- [Problem to solve]: Below is a listing; print exactly its lines from the one containing "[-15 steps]" down to the one containing "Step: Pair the", both inclusive, with every picture left out.

────────────────────

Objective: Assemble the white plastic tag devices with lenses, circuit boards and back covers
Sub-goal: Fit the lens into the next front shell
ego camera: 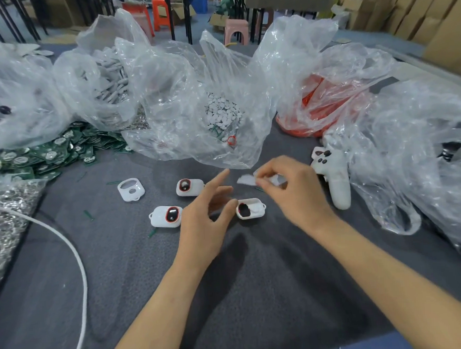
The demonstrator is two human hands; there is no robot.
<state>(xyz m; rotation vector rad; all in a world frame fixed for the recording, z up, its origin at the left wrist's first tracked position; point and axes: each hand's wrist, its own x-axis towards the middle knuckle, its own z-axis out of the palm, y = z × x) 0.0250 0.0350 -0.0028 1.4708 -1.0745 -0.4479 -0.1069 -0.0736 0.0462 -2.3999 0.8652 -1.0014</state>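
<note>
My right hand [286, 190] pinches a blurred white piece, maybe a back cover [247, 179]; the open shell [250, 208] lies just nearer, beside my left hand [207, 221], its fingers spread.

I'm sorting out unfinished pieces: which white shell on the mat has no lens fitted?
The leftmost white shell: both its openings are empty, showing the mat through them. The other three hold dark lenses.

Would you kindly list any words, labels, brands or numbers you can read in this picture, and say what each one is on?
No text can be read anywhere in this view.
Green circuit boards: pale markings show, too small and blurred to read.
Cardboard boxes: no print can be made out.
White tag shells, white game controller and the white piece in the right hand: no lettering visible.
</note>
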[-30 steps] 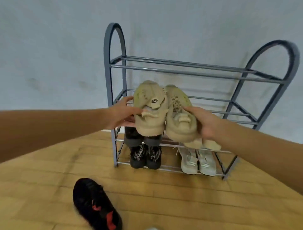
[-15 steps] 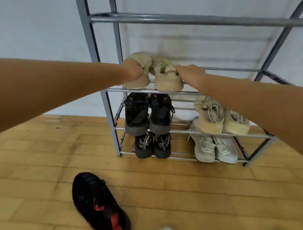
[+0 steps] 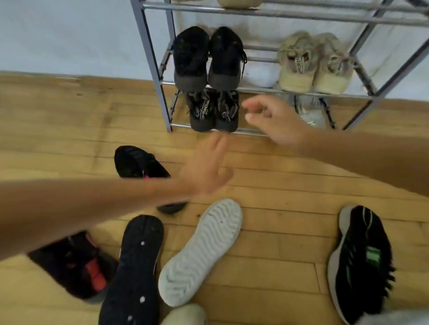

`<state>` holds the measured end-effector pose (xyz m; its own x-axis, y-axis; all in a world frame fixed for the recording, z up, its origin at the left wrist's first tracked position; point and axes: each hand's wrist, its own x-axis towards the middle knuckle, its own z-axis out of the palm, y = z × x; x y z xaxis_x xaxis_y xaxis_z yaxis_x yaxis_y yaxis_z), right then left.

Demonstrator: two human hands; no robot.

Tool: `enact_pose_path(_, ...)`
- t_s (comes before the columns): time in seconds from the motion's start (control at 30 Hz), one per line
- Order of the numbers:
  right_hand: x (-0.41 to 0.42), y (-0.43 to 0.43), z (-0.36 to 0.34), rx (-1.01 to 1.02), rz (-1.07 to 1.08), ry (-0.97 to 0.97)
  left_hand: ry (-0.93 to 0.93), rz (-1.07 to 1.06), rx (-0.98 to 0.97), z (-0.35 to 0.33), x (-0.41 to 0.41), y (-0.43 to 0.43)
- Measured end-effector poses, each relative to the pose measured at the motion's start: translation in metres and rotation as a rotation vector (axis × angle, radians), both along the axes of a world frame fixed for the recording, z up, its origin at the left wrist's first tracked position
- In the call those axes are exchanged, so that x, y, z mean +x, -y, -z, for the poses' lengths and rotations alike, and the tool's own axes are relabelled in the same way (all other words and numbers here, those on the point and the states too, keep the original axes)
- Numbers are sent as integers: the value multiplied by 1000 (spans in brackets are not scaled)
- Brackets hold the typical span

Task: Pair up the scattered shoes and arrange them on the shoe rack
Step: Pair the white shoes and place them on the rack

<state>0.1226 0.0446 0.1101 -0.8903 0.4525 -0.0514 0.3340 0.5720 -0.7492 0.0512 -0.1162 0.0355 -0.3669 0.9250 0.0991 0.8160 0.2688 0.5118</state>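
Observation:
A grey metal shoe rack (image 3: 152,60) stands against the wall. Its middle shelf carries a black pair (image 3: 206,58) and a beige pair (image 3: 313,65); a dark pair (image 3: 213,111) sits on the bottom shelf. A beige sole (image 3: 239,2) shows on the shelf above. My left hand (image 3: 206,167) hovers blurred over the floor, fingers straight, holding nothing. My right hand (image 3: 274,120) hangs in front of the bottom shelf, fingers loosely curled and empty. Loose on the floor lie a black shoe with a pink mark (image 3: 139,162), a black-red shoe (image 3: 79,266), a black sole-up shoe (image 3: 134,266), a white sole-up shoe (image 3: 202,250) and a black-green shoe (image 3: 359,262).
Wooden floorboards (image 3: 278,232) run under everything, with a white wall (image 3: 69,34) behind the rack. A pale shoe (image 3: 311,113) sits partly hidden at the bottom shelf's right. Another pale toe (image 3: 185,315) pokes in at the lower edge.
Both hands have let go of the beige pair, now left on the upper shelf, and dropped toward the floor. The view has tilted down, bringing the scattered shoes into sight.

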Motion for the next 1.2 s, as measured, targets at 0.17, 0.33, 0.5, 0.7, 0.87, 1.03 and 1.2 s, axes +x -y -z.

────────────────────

- [Task answer]:
[-15 steps] 
[+0 steps] 

`<state>` holds the measured end-effector pose (xyz m; its own x-axis, y-axis; all in a world frame fixed for the recording, z up, its origin at the left wrist's first tracked position; point and axes: each hand's wrist, its own x-axis towards the middle knuckle, its own z-axis out of the palm, y = z × x; x y z xaxis_x xaxis_y xaxis_z yaxis_x yaxis_y yaxis_z), right then left.

Demonstrator: two human hands; no robot.

Tool: `enact_pose_path(_, ...)`
- t_s (comes before the columns): time in seconds from the motion's start (control at 30 Hz), one per line
- Order of the numbers:
  right_hand: x (-0.41 to 0.42), y (-0.43 to 0.43), z (-0.36 to 0.34), rx (-1.01 to 1.02), rz (-1.07 to 1.08), ry (-0.97 to 0.97)
  left_hand: ry (-0.93 to 0.93), rz (-1.07 to 1.06), rx (-0.98 to 0.97), z (-0.35 to 0.33), x (-0.41 to 0.41), y (-0.43 to 0.43)
- Measured end-effector poses, each relative to the pose measured at the motion's start: translation in metres and rotation as a rotation vector (axis × angle, radians), both along the axes of a world frame fixed for the recording, z up, its origin at the left wrist's first tracked position
- In the call those axes are exchanged, so that x, y, z mean +x, -y, -z, for the poses' lengths and rotations alike, and the tool's own axes are relabelled in the same way (all other words and numbers here, those on the point and the states too, keep the original axes)
- Numbers are sent as integers: the value multiplied by 1000 (spans in brackets are not scaled)
- Brackets hold the typical span

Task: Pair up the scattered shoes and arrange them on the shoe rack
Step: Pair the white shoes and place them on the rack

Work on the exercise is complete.